14.15 Practical considerations
Sample quality versus diversity
Every generative model trades off these two. Maximum-likelihood training (autoregressive, flows, VAEs) tends to favour coverage: the model places mass on all modes, even at the cost of fuzzy detail. Adversarial training (GANs) tends to favour quality: sharp samples, but mode collapse is endemic. Diffusion models are unusual in striking a good balance between the two. Classifier-free guidance is a knob that explicitly trades coverage for quality at inference time.
Evaluating generative models
Likelihood is meaningful for explicit-density models but not for GANs (no likelihood) or diffusion models (likelihood is a loose lower bound). The community has converged on two metrics:
- Inception Score (IS) (Salimans et al., 2016): exponential of the expected KL between the per-sample class distribution from a pretrained Inception network and the marginal class distribution. High IS means each sample is confidently classified (sharpness) and the marginal is uniform across classes (diversity).

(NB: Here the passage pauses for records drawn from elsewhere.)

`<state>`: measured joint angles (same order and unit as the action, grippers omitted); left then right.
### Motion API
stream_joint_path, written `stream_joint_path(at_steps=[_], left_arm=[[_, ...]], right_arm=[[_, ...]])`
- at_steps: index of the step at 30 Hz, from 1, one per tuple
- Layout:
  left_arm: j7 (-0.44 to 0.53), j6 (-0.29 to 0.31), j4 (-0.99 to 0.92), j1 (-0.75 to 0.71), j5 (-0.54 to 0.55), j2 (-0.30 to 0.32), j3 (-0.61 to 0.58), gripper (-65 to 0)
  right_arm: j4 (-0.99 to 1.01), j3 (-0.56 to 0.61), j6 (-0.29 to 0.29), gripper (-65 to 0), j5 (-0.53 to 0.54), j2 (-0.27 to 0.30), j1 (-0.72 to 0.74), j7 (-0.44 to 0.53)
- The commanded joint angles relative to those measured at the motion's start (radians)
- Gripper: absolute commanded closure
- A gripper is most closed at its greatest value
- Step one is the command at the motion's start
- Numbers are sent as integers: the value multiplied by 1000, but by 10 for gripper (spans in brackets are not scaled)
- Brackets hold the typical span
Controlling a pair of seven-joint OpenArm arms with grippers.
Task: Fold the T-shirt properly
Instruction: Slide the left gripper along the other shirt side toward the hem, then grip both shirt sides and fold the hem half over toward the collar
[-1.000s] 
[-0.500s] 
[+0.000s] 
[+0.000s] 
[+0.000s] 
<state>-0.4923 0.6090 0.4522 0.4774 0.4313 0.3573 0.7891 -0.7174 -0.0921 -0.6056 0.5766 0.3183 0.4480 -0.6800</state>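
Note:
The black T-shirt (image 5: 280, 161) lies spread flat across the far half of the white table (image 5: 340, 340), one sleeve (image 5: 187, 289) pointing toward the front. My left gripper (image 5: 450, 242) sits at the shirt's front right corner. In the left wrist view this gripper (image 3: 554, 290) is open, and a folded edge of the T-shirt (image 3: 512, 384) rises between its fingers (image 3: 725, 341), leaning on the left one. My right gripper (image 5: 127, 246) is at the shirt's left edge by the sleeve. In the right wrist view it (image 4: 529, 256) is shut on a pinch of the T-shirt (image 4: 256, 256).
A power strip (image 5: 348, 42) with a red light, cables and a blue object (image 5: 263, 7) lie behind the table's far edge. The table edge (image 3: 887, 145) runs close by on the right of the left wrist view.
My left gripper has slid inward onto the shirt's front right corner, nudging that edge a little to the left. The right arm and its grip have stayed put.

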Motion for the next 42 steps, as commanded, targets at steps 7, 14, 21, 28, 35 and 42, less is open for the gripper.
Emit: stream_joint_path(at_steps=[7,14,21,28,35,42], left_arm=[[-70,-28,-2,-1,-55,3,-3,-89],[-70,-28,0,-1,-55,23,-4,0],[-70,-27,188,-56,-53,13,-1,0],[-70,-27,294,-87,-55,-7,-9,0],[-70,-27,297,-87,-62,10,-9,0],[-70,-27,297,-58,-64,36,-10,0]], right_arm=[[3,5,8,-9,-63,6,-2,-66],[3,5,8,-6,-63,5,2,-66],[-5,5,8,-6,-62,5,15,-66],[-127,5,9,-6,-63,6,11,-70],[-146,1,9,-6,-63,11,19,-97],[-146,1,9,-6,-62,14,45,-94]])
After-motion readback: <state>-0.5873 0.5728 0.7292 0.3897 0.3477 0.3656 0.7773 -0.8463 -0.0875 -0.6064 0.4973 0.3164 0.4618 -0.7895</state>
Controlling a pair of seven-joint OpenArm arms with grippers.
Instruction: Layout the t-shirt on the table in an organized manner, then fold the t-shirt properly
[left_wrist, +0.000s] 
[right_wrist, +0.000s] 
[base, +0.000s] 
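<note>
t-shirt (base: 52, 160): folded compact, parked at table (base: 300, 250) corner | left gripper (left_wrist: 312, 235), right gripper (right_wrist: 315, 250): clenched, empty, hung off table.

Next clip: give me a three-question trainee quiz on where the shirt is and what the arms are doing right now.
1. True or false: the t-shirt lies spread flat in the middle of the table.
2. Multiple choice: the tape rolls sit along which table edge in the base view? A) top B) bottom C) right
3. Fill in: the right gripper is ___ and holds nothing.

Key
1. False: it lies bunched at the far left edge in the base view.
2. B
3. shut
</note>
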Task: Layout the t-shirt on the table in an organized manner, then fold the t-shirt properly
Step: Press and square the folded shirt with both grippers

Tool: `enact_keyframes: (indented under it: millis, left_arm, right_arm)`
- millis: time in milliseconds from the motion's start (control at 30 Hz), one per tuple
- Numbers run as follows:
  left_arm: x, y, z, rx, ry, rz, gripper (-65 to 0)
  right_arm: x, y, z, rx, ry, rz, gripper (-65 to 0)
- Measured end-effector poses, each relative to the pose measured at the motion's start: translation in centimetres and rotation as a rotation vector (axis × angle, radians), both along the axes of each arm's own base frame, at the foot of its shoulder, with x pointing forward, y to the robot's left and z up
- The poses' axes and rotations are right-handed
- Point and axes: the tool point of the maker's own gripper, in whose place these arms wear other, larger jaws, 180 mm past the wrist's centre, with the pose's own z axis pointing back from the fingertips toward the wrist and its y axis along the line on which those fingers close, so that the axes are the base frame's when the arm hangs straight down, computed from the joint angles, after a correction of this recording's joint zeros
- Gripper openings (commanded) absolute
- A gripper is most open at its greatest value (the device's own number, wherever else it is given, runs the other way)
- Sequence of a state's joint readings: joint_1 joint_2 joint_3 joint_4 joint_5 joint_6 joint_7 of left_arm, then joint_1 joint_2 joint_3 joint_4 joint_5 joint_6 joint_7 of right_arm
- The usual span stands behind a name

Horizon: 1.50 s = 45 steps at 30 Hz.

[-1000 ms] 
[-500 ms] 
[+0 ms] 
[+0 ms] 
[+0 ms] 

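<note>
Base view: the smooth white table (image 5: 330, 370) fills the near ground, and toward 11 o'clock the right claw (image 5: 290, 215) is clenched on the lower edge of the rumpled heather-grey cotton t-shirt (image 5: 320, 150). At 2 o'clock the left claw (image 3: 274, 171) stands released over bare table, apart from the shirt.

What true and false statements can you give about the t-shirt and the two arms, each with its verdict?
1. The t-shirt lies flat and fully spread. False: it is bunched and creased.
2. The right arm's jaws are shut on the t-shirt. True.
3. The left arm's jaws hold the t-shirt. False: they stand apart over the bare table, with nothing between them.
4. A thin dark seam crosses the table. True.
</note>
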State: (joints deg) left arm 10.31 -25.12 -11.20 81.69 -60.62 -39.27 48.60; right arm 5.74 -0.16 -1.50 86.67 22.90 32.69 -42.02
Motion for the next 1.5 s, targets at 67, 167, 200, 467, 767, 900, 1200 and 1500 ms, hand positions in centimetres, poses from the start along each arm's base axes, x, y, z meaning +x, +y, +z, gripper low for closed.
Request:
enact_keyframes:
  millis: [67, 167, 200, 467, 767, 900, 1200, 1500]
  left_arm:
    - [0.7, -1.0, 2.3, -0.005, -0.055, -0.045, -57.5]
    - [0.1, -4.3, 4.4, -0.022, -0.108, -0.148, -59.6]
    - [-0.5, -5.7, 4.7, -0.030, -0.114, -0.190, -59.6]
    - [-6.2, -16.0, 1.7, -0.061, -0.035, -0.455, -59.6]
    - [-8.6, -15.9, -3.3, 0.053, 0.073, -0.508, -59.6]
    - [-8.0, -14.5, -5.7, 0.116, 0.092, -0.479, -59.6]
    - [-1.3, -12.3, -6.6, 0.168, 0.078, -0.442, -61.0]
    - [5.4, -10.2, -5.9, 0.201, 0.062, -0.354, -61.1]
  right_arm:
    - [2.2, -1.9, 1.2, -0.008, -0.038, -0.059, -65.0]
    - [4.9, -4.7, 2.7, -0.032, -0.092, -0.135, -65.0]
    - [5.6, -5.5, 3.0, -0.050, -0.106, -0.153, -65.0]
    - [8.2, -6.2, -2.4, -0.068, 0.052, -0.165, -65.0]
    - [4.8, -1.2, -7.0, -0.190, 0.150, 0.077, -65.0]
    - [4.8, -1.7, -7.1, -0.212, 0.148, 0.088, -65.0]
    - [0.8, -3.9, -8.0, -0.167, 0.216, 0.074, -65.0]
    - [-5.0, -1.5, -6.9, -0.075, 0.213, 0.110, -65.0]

- Fréchet Inception Distance (FID) (Heusel et al., 2017): fits a Gaussian to the Inception feature distribution of real and generated samples, and computes the squared Wasserstein distance between the two Gaussians: $\mathrm{FID} = \|\mu_r - \mu_g\|^2 + \mathrm{tr}(\Sigma_r + \Sigma_g - 2(\Sigma_r \Sigma_g)^{1/2})$. Lower is better. FID has become the default metric for image generation.
Both metrics depend on the choice of pretrained network and have known failure modes (memorisation of training data lowers FID, but the samples are not novel). Recent work uses CLIP features (CLIP-FID) or human studies as alternatives.
Common failure modes
- Mode collapse (GANs): the generator memorises a few modes. Fixes: WGAN-GP, minibatch discrimination, packed discriminator inputs.
- Posterior collapse (VAEs): the encoder learns to ignore $x$, mapping everything to the prior; the decoder ignores $z$. Fixes: KL annealing, free bits, autoregressive decoders held in check, β-VAE with $\beta < 1$.
- Slow sampling (diffusion): hundreds of network evaluations per sample. Fixes: DDIM, DPM-Solver, distillation (consistency models, progressive distillation), latent diffusion.
- Memorisation: any model with sufficient capacity may memorise training examples. Audit with nearest-neighbour searches; add noise to training data; bound model capacity.
- Bias amplification: generative models reproduce, and often amplify, biases in training data. Crucial for any application involving people.
Hyperparameter sensitivity
Diffusion models are forgiving: the same hyperparameters work across many datasets. GANs are notoriously brittle; the grid of viable learning rates, $\beta_1$, batch sizes, and architecture choices is narrow. VAEs are intermediate. When choosing an architecture, factor in the engineering cost of getting it to work, not just the asymptotic sample quality.